● **WHAT YOU NEED TO DO**: Could you transcribe all of the data exactly and skip any pictures?

● **DATA BELOW**:
┏━━
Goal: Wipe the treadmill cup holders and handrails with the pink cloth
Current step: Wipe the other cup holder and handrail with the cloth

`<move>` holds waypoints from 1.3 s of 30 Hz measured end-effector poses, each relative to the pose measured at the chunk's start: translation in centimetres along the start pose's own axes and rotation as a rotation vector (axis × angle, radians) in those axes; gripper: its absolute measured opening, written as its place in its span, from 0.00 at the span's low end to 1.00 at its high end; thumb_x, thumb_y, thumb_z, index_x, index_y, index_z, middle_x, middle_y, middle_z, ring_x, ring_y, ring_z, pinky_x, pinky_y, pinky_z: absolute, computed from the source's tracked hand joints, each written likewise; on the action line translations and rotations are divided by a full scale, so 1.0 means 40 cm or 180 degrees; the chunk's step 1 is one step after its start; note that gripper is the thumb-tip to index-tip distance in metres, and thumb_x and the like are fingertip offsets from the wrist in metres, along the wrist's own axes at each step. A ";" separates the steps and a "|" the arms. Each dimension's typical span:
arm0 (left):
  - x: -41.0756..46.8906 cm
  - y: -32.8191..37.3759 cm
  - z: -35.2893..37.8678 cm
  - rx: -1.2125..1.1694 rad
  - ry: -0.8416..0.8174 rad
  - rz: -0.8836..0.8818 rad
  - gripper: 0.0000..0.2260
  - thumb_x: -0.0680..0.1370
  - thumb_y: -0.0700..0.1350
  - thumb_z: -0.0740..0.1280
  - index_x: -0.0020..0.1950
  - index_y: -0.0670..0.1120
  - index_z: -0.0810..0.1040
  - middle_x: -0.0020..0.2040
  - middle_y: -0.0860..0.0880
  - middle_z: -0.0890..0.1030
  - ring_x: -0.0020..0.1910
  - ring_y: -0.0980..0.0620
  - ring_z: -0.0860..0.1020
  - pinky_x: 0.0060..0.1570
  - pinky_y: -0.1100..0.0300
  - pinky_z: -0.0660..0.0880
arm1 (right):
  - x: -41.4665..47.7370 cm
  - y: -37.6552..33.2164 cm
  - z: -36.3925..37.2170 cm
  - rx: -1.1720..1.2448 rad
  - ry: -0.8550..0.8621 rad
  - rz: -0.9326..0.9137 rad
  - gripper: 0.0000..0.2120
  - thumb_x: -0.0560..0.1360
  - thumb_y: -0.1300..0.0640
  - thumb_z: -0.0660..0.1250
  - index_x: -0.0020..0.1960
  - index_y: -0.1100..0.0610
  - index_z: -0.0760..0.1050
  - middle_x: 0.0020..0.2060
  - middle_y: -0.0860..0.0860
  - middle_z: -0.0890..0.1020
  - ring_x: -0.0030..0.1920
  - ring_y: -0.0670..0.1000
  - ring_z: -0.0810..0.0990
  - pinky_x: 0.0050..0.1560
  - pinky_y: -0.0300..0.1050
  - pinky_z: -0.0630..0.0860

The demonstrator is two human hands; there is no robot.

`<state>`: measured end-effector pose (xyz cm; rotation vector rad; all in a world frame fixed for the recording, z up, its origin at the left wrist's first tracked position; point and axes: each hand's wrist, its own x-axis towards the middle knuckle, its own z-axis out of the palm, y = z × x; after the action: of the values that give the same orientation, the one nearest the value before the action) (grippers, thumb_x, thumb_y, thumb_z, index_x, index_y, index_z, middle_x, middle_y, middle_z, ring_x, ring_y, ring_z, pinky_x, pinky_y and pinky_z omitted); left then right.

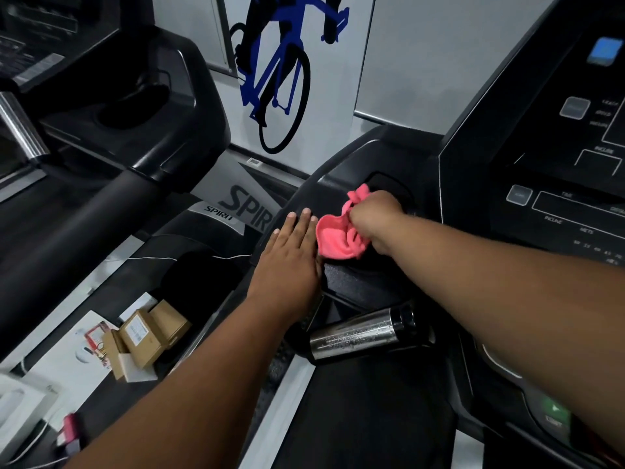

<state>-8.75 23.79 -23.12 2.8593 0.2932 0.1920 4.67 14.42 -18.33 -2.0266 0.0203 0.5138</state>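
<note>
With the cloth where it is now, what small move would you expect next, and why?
Probably push the pink cloth forward and down into the cup holder. The right hand grips the bunched cloth at the recess's near edge, and the left hand lies flat beside it, seemingly bracing.

Black treadmill console tray carries the bunched pink cloth at its cup holder, left hand flat on its edge; floor below holds brown cardboard boxes on white sheets.
</note>
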 end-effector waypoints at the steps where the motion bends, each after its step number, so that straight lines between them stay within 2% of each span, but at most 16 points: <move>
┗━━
● **ANSWER SPACE**:
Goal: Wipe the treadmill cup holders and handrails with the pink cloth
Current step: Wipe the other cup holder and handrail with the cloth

`<move>` holds waypoints from 1.3 s of 30 Hz measured end-effector poses, each relative to the pose measured at the chunk's start: translation in centimetres along the start pose's own axes and rotation as a rotation vector (axis × angle, radians) in those axes; gripper: its absolute measured opening, written as its place in its span, from 0.00 at the span's low end to 1.00 at its high end; thumb_x, thumb_y, thumb_z, index_x, index_y, index_z, middle_x, middle_y, middle_z, ring_x, ring_y, ring_z, pinky_x, pinky_y, pinky_z: absolute, computed from the source's tracked hand joints, each written likewise; on the action line translations and rotations are divided by a full scale, so 1.0 means 40 cm or 180 degrees; the chunk's step 1 is one step after its start; note that gripper is the thumb-tip to index-tip distance in metres, and thumb_x and the like are fingertip offsets from the wrist in metres, along the wrist's own axes at each step. A ";" separates the steps and a "|" the arms. Each dimension's typical span:
arm0 (left):
  - x: -41.0756..46.8906 cm
  - y: -32.8191..37.3759 cm
  - z: -35.2893..37.8678 cm
  - rx: -1.2125..1.1694 rad
  - ry: -0.8416..0.8174 rad
  - rz: -0.8836..0.8818 rad
  - gripper: 0.0000..0.2260
  - thumb_x: -0.0680..0.1370
  - thumb_y: -0.0700..0.1350
  - thumb_z: -0.0740..0.1280
  - index_x: -0.0020..0.1950
  - index_y: -0.0670..0.1120
  - index_z: -0.0810..0.1040
  - middle_x: -0.0020..0.2040
  - middle_y: -0.0860..0.0880
  - middle_z: -0.0890..0.1030
  - ring_x: -0.0020..0.1910
  - ring_y: -0.0980..0.0620
  - ring_z: -0.0860..0.1020
  - pinky_x: 0.0060..0.1570
  - pinky_y: -0.1100..0.0300
  - pinky_z: -0.0660..0.0880
arm1 (right):
  - x: -41.4665..47.7370 cm
  - y: -37.6552..33.2164 cm
  - z: -36.3925..37.2170 cm
  - rx: -1.1720..1.2448 rad
  - ry: -0.8550..0.8621 rad
  - rz: -0.9326..0.9137 rad
  - gripper: 0.0000..0.2120
  - thumb_x: -0.0560..0.1360
  - thumb_y: -0.1300..0.0640
  - thumb_z: -0.0660..0.1250
  - index_x: -0.0020..0.1960
  - index_y: -0.1100..0.0610
  - index_z: -0.0760..0.1050
  - middle_x: 0.0020..0.2060
  - middle_y: -0.0860..0.0860
  - middle_z: -0.0890..0.1020
  - ring_x: -0.0030..0.1920
  - ring_y: -0.0670..0.1000
  - ring_z: -0.0810..0.0990
  - pinky_x: 0.0050..0.1560
  - pinky_y: -0.0300..0.1050
  - pinky_z: -0.0630..0.0860

The demonstrator is two human hands; there is no robot.

`<state>`: measured end-effector pose (xyz cm; rotation vector rad; all in a world frame fixed for the recording, z up, its origin at the left wrist's first tracked position; point and axes: each hand's wrist, its own x-axis towards the middle knuckle, its own z-axis out of the palm, y = z × x; after the action: of the values that give the same orientation, the one nearest the value before the action) (grippers, thumb_x, thumb_y, thumb_z, index_x, index_y, index_z, middle_x, middle_y, middle_z, ring_x, ring_y, ring_z, pinky_x, pinky_y and pinky_z omitted); left then right.


<state>-8.75 23.79 -23.12 2.8593 0.2932 0.1920 4.67 14.42 -18.33 -2.0266 0.0203 0.5138</state>
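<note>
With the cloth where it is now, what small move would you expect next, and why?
Probably push the pink cloth forward and down into the cup holder. The right hand grips the bunched cloth at the recess's near edge, and the left hand lies flat beside it, seemingly bracing.

Black treadmill console tray carries the bunched pink cloth at its cup holder, left hand flat on its edge; floor below holds brown cardboard boxes on white sheets.
</note>
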 end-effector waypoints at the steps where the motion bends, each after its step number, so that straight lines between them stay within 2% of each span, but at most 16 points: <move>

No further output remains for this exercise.